= Task description =
Set down, please, exactly the lines below that run from the line with "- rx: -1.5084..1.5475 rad" to the line with "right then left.", both lines included.

= Dataset excerpt =
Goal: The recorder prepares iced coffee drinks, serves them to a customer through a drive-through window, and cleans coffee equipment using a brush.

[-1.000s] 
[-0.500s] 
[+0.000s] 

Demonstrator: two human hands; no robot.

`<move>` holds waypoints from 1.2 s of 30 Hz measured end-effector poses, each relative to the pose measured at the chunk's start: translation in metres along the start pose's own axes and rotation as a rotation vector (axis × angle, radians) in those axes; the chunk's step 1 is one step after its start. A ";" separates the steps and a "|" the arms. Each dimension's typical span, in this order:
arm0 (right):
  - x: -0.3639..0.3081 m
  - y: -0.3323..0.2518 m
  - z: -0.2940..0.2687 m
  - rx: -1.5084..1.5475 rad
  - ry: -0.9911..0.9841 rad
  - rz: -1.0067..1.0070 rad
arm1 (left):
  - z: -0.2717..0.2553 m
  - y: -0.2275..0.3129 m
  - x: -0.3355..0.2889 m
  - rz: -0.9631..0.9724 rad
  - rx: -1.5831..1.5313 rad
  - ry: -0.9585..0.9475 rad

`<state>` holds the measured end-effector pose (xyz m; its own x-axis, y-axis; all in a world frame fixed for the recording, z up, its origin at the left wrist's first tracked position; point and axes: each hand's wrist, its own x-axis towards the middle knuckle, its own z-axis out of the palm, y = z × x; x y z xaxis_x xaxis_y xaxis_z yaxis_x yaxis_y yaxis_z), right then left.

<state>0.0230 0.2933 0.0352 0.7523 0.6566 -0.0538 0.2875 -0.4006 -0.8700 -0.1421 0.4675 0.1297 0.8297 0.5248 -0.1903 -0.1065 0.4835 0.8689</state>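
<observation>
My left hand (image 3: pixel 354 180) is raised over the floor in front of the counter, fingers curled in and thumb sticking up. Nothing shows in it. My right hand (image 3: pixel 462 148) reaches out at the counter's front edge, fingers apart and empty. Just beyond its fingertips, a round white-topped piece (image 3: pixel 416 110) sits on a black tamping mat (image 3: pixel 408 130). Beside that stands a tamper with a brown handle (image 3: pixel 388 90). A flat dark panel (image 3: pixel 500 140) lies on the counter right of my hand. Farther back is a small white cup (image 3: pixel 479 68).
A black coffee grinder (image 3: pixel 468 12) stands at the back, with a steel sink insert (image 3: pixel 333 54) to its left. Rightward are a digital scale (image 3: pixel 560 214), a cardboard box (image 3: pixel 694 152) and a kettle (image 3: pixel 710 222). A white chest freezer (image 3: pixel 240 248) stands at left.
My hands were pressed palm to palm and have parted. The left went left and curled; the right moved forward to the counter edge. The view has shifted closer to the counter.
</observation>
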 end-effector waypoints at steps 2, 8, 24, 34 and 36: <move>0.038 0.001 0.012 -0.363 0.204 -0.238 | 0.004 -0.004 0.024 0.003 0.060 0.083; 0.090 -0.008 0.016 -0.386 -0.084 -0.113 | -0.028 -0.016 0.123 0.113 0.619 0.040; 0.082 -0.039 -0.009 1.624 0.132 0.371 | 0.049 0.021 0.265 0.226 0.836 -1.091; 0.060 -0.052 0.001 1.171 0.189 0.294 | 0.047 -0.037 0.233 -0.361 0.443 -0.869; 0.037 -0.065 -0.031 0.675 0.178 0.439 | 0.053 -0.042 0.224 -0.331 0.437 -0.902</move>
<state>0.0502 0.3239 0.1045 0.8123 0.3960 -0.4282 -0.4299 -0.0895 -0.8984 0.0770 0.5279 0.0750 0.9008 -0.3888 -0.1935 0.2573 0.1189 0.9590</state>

= Solved problem =
  - rx: -1.5084..1.5475 rad
  - ry: -0.9911..0.9841 rad
  - rz: -1.0067..1.0070 rad
arm1 (left):
  - z: -0.2717..0.2553 m
  - y: -0.2275..0.3129 m
  - x: -0.3355..0.2889 m
  - rz: -0.9631..0.9724 rad
  - rx: -1.5831..1.5313 rad
  - ry: -0.9585..0.9475 rad

`<state>` holds the measured end-effector pose (xyz m; its own x-axis, y-axis; all in a world frame fixed for the recording, z up, its origin at the left wrist's first tracked position; point and axes: each hand's wrist, its own x-axis towards the middle knuckle, its own z-axis out of the palm, y = z × x; x y z xaxis_x xaxis_y xaxis_z yaxis_x yaxis_y yaxis_z), right then left.

The exercise requires no more work.